Defying China, Fugitive Hong Kong Bookseller Describes Detention

Lam Wing-kee was detained by China for selling “politically sensitive” books.

Bookseller Lam Wing-kee attends an interview in Hong Kong, China on June 19, 2016. Reuters/Bobby Yip.

Lam Wing-kee was detained by China for selling “politically sensitive” books.

Bookseller Lam Wing-kee attends an interview in Hong Kong, China on June 19, 2016. Reuters/Bobby Yip.

Bookseller Lam Wing-kee attends an interview in Hong Kong, China on June 19. Credit: Reuters/Bobby Yip.

Hong Kong: Chain smoking outside a train station in Hong Kong last Thursday, a thin, bespectacled man called Lam Wing-kee was in a bind.

He could return across the mainland China border to meet up with the Chinese agents who had just kept him captive for eight months and hand them a disk holding the names of hundreds of customers who had ordered politically sensitive books.

The alternative was to hold a news conference in Hong Kong and tell the world how he had been arrested, blindfolded and handcuffed in the southern Chinese city of Shenzhen on October 22, and then taken to the eastern Chinese city of Ningbo where he was forced into solitary confinement and faced repeated interrogations.

Wing-kee chose the latter.

By doing so, he reignited a controversy that first rocked Hong Kong, the former British colony that returned to China in 1997, late last year. That was when Wing-kee and four other booksellers, who published gossipy and often scandalous books on the personal lives and power struggles of China’s senior Communist Party leaders, had mysteriously disappeared.

Just a year earlier Wing-kee had led an ordinary life, managing a small bookshop, but he now found himself thrust into the centre of an extraordinary political storm that had called into question Hong Kong‘s relationship with its Chinese rulers.

In an interview with Reuters, Wing-kee said he was released last Tuesday and sent back to Hong Kong with an express purpose– to bring back that hard disk containing the customer database.

But as he prepared to board a train to the Chinese border, Wing-kee hesitated. He paused at a 7-11 convenience store where he bought a bottle of water and a packet of cigarettes that he smoked, one after another.

“I could have changed trains and gone directly to Lowu to give them the hard disk,” he told Reuters, referring to the Chinese district bordering Hong Kong. “Once I crossed the border I’d have no chance. But I could still decide whether to go public.”

He chose to board a train back to the city and called the pro-democracy lawmaker Albert Ho, who helped arrange a press conference that same evening.

“At the most intense moment of indecision, the pressure was great, but in the end I figured this wasn’t an issue only for myself or for the five of us … so I decided to come out,” Wing-kee  said.

Still detained

Four of the booksellers have now returned to Hong Kong, including Wing-kee and Chinese-born British national Lee Bo, who went missing from Hong Kong in late December. But Swedish passport holder Gui Minhai, who disappeared from the Thai resort of Pattaya last October, remains in detention in China.

Chinese authorities have repeatedly said they would never do anything illegal and that Hong Kong’s autonomy was fully respected.

Beijing’s representative office in Hong Kong declined to comment on Wing-kee ‘s account of his detention.

Wing-kee ‘s recounting of repeated interrogations by Chinese agents, detention for months alone in a small room without contact with family or lawyers, does not mesh with statements by some of the other booksellers who said they had been well treated by authorities.

Wing-kee also said that Bo had been abducted by Chinese agents in Hong Kong, but Bo has disputed this account, saying he went to China voluntarily with unspecified friends.

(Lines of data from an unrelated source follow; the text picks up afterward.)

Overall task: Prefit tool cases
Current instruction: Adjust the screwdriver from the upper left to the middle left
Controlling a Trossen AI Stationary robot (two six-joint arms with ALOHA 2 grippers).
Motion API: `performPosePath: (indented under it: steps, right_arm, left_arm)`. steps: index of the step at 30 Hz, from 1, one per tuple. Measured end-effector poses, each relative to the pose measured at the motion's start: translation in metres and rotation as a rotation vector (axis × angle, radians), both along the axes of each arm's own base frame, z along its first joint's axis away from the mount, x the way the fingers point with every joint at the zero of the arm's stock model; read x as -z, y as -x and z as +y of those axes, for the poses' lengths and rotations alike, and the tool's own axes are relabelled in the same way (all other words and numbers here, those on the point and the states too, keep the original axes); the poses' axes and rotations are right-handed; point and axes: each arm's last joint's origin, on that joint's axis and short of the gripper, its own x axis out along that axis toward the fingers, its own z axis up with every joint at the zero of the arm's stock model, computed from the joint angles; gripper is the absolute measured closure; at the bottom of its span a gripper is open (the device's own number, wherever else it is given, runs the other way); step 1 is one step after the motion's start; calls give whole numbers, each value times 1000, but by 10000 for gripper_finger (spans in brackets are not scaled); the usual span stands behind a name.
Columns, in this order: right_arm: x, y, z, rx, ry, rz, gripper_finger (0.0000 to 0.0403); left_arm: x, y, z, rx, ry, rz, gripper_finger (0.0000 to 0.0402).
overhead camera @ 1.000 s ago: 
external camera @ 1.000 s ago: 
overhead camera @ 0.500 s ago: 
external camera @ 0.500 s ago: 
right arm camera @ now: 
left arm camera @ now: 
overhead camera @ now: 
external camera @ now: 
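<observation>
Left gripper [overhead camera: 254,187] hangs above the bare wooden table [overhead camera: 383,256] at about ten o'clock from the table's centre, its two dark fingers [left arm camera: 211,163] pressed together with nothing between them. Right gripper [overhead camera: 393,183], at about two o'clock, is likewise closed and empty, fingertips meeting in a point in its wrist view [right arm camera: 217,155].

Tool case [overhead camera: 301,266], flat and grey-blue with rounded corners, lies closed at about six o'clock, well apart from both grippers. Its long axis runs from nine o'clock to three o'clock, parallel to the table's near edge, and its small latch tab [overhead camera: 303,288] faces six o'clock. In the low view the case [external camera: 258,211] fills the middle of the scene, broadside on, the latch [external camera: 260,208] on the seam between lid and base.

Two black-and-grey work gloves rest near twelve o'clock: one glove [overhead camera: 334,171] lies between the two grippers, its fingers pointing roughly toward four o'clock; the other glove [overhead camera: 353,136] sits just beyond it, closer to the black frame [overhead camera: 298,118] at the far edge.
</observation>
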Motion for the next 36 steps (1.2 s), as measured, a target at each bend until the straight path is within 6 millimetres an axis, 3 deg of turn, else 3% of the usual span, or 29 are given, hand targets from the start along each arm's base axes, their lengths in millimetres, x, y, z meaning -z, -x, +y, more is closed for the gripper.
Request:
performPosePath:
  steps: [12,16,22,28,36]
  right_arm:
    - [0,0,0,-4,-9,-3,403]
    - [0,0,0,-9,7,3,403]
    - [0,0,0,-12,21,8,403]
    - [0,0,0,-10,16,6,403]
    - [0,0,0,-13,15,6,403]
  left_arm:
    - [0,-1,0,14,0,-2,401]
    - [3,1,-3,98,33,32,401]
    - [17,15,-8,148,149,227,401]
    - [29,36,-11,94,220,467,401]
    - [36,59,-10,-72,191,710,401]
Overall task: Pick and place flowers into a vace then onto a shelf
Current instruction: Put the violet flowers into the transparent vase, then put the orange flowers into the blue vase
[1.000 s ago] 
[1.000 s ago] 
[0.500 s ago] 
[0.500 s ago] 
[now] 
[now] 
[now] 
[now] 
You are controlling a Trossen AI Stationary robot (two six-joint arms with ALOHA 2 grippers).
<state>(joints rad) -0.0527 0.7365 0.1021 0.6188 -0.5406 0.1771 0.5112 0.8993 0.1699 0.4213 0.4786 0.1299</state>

A number of Western governments, including Britain, voiced concerns this year that Wing-kee had been abducted, undermining the city’s “one country, two systems” formula of governance granting Hong Kong a high degree of autonomy under Chinese rule.

Hong Kong leader Leung Chun-ying, speaking on Monday after he returned from holiday, said he would write a letter to Beijing to express concern over the bookseller’s case.

“Any law-enforcement entity, including mainland and foreign, does not have the right to exercise power in Hong Kong,” said Chun-ying. “It is illegal for any overseas entities to enforce law in Hong Kong and we shall not accept it.”

No uniforms

Wing-kee told Reuters he believed his bookstore, where he worked as the shop manger, had come into the crosshairs of unspecified senior Chinese leaders given some of the controversial publications that they put out through the years.

“Some books were affecting the leaders,” Wing-kee said. “They discovered some information channels were real and they tried investigating these channels, to find out the source. I think they blew the whole thing up for this reason alone.”

Wing-kee worked for years as the face of the Causeway Bay Bookshop, a hole-in-the-wall independent bookshop tucked upstairs in an old building behind the well-known SOGO Japanese department store in the teeming Hong Kong shopping hotspot.

Wing-kee said that it was rare for any of the 50 or 60 officers who dealt with him during his imprisonment to mention politics or give away any personal details. He said none wore uniforms nor showed him identification papers.